Dans son rapport de 2019, la FIFPRO a mentionné que la seule véritable solution serait de disposer de règles contraignantes concernant le temps de repos et la charge de travail des joueurs, les trêves pendant la saison et hors saison, ainsi que les déplacements longue distance. Croyez-vous toujours que ce soit le cas ? Si oui, pensez-vous que c’est la FIFA qui serait compétente pour réguler ces questions ?

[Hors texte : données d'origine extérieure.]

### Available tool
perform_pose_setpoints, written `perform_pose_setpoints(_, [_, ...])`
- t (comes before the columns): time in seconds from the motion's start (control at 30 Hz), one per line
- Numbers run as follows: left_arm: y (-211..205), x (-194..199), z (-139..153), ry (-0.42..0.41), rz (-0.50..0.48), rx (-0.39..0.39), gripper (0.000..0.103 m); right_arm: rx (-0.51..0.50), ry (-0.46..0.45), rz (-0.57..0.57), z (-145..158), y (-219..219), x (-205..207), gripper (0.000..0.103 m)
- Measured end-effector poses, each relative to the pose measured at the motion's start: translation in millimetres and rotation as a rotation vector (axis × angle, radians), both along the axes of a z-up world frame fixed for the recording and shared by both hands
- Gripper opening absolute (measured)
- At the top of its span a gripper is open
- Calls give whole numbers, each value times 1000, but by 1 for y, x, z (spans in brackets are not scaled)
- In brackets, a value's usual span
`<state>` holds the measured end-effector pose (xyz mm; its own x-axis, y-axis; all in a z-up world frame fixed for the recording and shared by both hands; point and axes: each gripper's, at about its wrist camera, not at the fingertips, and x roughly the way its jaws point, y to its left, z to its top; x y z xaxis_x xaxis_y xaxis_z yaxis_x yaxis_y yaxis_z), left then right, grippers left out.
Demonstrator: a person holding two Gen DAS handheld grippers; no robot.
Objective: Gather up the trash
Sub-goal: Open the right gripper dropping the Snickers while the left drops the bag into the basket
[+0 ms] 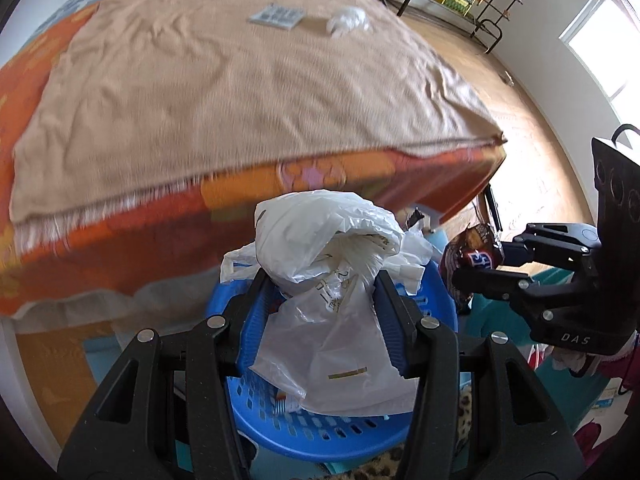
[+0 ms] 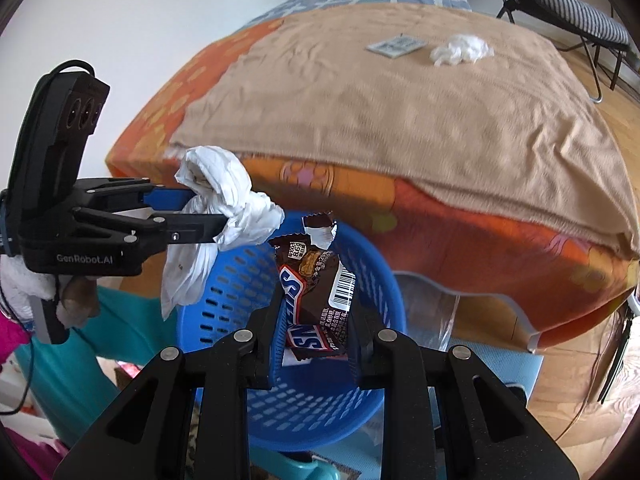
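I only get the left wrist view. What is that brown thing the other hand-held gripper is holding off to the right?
Observer: A chocolate bar wrapper, brown with a barcode, pinched in the right hand-held gripper.
Operator: Has it been opened?
Observer: Yes, its top end is torn open. It hangs over the blue basket.
Operator: And my white bag, seen from the side?
Observer: The plastic bag bulges out of the left hand-held gripper, and its tail dangles by the basket's left rim.
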<state>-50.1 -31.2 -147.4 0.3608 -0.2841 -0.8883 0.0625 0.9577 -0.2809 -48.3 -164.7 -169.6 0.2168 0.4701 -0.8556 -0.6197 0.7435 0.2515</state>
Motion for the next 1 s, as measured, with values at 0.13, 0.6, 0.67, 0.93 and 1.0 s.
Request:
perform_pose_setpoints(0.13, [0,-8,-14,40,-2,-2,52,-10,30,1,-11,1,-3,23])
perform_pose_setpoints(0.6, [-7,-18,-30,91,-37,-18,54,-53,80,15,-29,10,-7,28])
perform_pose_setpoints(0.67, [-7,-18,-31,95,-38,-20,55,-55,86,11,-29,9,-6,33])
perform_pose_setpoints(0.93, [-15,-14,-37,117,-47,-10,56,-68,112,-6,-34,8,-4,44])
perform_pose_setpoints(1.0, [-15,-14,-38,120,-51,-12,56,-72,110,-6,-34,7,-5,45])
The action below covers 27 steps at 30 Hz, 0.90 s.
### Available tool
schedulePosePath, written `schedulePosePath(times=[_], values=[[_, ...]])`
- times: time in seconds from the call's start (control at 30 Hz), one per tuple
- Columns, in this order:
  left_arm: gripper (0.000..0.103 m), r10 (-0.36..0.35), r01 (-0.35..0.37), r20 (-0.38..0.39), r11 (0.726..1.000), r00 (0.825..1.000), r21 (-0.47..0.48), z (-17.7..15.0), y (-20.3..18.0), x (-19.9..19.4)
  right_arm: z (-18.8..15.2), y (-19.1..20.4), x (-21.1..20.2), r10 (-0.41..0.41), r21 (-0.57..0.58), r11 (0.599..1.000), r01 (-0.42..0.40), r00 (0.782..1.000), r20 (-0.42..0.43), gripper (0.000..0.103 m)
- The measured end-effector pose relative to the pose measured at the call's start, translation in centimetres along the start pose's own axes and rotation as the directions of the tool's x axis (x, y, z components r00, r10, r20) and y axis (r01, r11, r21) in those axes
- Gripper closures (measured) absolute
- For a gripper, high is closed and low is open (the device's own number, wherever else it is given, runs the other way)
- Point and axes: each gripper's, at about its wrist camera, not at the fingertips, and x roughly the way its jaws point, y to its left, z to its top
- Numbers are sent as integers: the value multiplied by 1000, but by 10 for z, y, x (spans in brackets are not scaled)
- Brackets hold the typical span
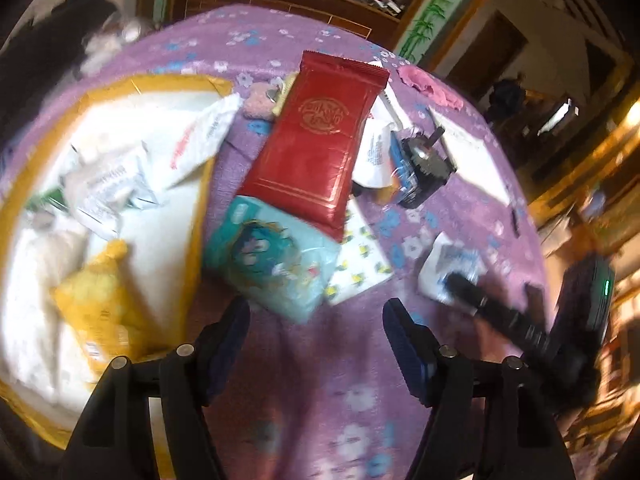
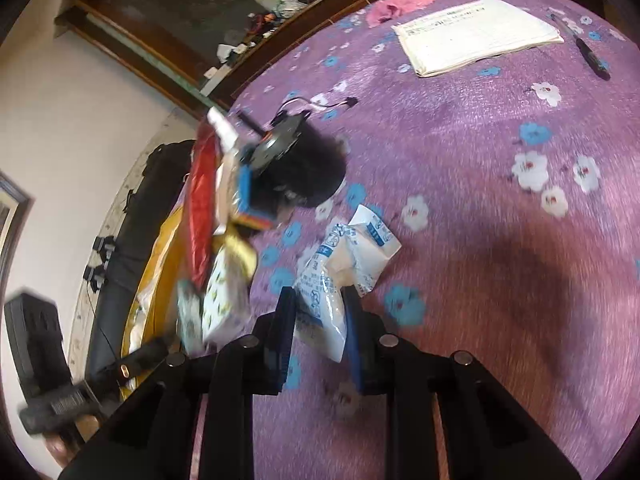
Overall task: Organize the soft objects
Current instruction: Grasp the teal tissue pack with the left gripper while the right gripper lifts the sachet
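On the purple flowered bedspread (image 1: 312,380) lie a red foil packet (image 1: 316,144), a teal tissue pack (image 1: 272,264) and a white pack with yellow prints (image 1: 360,268), partly overlapping. My left gripper (image 1: 316,312) hovers open just short of the teal pack, with nothing between its fingers. A small white-and-blue tissue packet (image 2: 332,280) lies to the right. My right gripper (image 2: 318,296) is shut on it, one blue pad pressed against each side. The left wrist view shows the same packet (image 1: 444,264) with the right gripper's dark finger on it.
A yellow-rimmed box (image 1: 104,88) at the left holds several white packets and a yellow packet (image 1: 96,300). A black motor-like part (image 1: 424,168) sits by the red packet. Farther off lie a pink cloth (image 2: 404,0), papers (image 2: 476,32) and a pen (image 2: 592,56).
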Motion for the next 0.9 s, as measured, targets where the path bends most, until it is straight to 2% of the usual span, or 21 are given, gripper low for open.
schedulePosePath(times=[0.1,0.2,0.3,0.47,0.63,0.77,0.8,0.83,0.87,0.9], values=[[30,40,-42,-14,991,999,-131,10,2,9,-4,8,-4,-35,-51,998,36,999,34,81],[28,17,-20,-14,966,1000,-258,21,9,12,-6,14,-5,-20,-87,996,24,998,54,80],[27,64,-77,-50,942,997,-327,28,13,18,-7,18,-6,-7,-122,992,15,998,68,79],[27,160,-176,-74,934,984,-312,35,5,29,-6,20,-7,1,-137,991,8,998,70,78],[27,237,-246,-77,957,968,-156,28,-15,39,-3,16,-1,13,-108,994,-11,1000,24,78],[27,264,-268,-50,946,963,-182,27,-17,40,-3,8,0,24,-64,998,-23,1000,10,77],[31,275,-277,-36,946,961,-166,29,-19,42,-2,7,1,23,-61,998,-22,1000,9,77],[45,293,-293,-27,945,956,-145,29,-20,43,-1,7,1,17,-62,998,-16,1000,10,77],[52,299,-298,-17,945,954,-132,29,-23,44,-2,7,2,12,-63,998,-11,1000,9,77],[70,276,-275,-10,954,961,-119,28,-22,42,-1,7,3,7,-61,998,-7,1000,6,77]])
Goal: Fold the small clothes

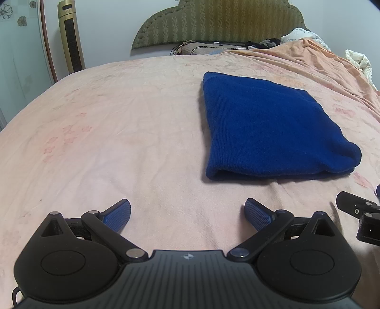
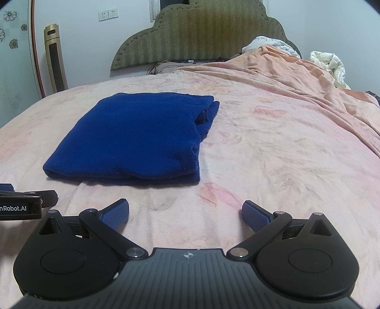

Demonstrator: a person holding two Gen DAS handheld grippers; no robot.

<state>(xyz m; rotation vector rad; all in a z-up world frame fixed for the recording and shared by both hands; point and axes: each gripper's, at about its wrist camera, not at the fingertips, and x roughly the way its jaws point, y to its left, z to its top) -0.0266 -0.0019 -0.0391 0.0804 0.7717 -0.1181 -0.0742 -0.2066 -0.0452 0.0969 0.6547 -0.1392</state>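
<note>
One folded blue garment (image 1: pixel 270 126) lies on the bed (image 1: pixel 118 118), ahead of two wide-spread, empty claws: left claw (image 1: pixel 187 215), right claw (image 2: pixel 185 214).

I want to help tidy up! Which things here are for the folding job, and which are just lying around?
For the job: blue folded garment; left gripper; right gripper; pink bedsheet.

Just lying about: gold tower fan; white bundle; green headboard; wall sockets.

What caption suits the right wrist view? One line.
Open right tongs hover over the bed, short of a folded blue garment.
</note>
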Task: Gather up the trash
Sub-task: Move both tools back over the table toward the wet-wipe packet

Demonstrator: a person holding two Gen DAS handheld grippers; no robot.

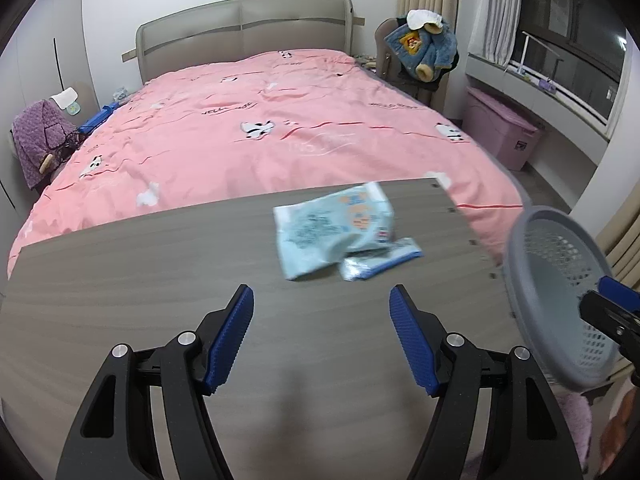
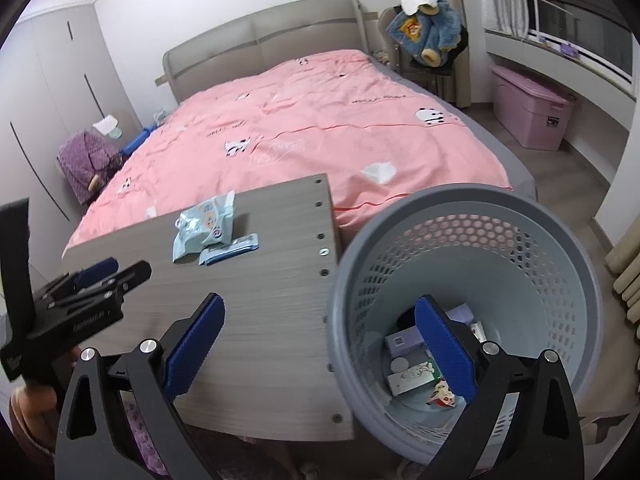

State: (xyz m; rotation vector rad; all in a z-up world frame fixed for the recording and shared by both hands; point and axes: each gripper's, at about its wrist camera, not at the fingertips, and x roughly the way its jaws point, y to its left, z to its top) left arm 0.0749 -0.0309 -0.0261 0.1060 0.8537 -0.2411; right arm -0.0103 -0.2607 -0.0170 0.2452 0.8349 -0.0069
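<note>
Two pieces of trash lie on the grey wooden board (image 1: 160, 280): a light blue wipes packet (image 1: 332, 228) and a smaller blue wrapper (image 1: 380, 260) against its near right side. Both also show in the right wrist view, the packet (image 2: 206, 228) and the wrapper (image 2: 230, 249). My left gripper (image 1: 322, 336) is open and empty, just short of them. My right gripper (image 2: 320, 344) is open wide, its jaws astride the rim of the grey perforated trash basket (image 2: 560, 280), which holds several pieces of trash. The basket (image 1: 556, 300) hangs off the board's right edge.
A bed with a pink quilt (image 1: 280, 120) lies beyond the board. A pink storage box (image 1: 500, 128) stands by the window at right. A chair with a blue jacket (image 1: 420, 52) is at the bed's far right, a purple garment (image 1: 40, 136) at its left.
</note>
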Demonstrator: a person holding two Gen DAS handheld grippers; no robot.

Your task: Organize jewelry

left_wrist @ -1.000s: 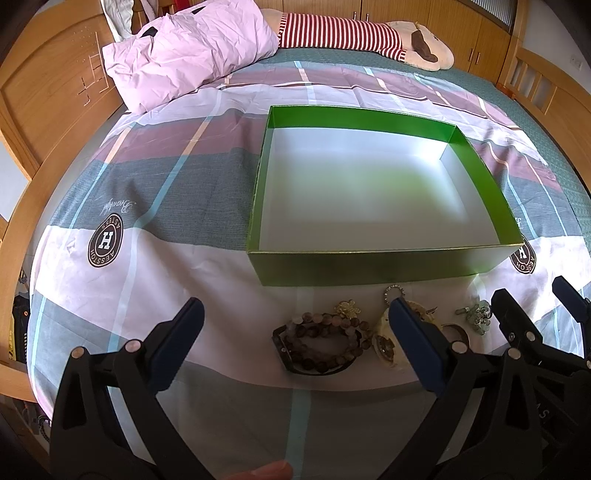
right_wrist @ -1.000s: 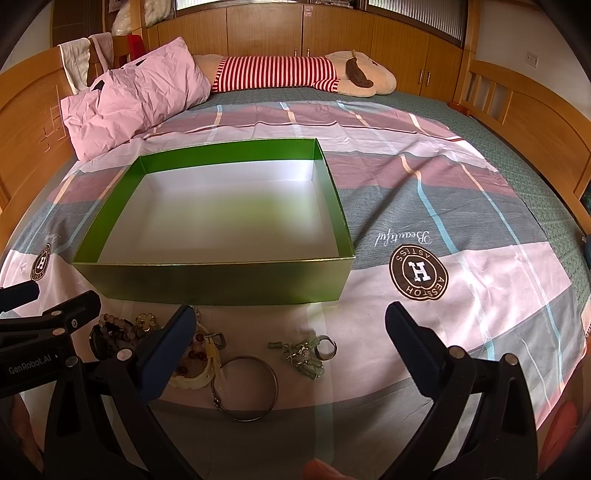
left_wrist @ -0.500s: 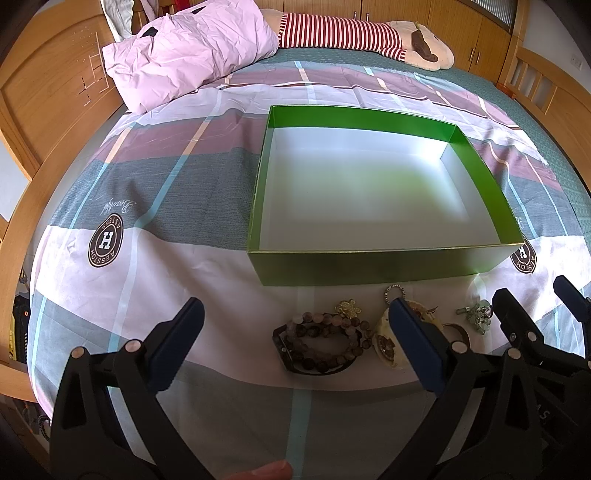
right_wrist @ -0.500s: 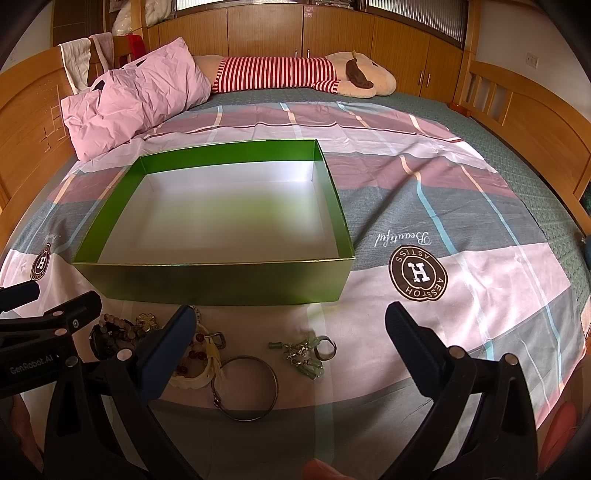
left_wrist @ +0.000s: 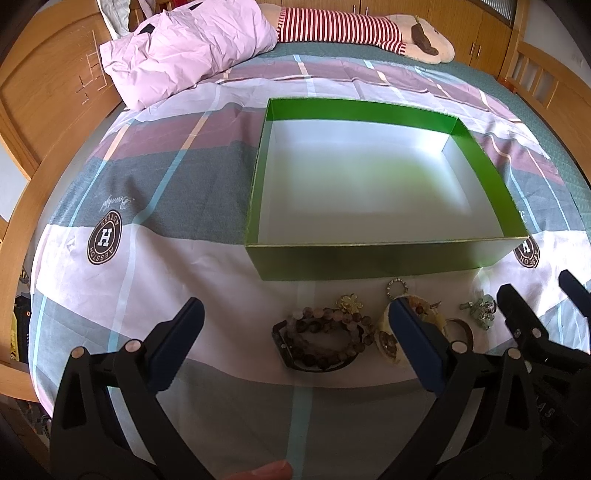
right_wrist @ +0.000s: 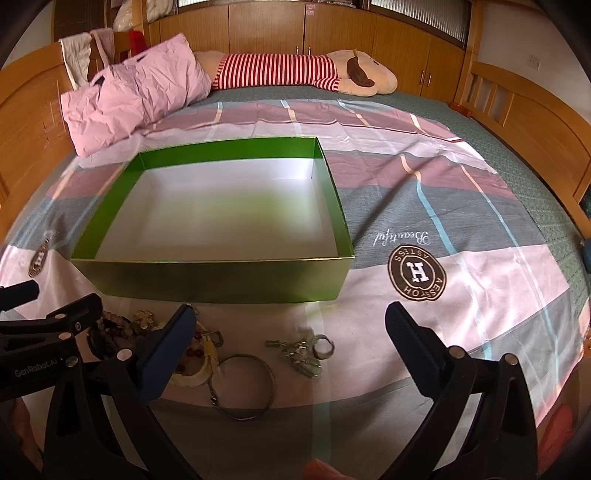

Cela reste la seule et unique solution. Nous l’avons d’ailleurs tout dernièrement écrit dans un communiqué : « En l’absence de périodes négociées de repos, de récupération obligatoire entre les matchs, mais également d’outils de mesures protégeant et assurant la santé mentale et physique du footballeur, l’augmentation drastique du nombre de blessés dans les cinq championnats majeurs ne doit donc rien au hasard. Et si l’après Coupe du monde a donné raison à tous ceux qui appellent à une refonte du calendrier (joueurs, entraîneurs et dirigeants aussi), ce ne sont là que les prémices d’une crise plus profonde encore qui finira même, également, par détériorer le spectacle… »

C’est pour les joueurs et nous, mais également pour les entraîneurs, les préparateurs physiques, les médecins, une évidence.

C’est le calendrier de la FIFA qui donne le ton et impose ses dates. C’est donc à elle, dans un premier temps, de réduire la voilure et non, comme elle le fait, de lancer la grand-voile !

 

Pensez-vous que le PWI soit utilisé directement par des clubs individuels pour surveiller la charge de travail de leurs joueurs ?

Je ne doute pas, compte tenu des enjeux, qu’ils possèdent leur propre système d’analyse, performant, et que les relations entre les préparateurs physique, le staff médical et les entraîneurs fonctionnent. Plus qu’un système, c’est la volonté d’éviter que les joueurs dépassent leurs limites, les limites acceptables qui comptent. Je ne peux pas croire, à les entendre appeler de leurs vœux une refonte du calendrier que les coaches ne prennent pas ses données en considération, même si la pression, de plus en plus forte sur leurs épaules, rejaillit inévitablement sur les joueurs ! »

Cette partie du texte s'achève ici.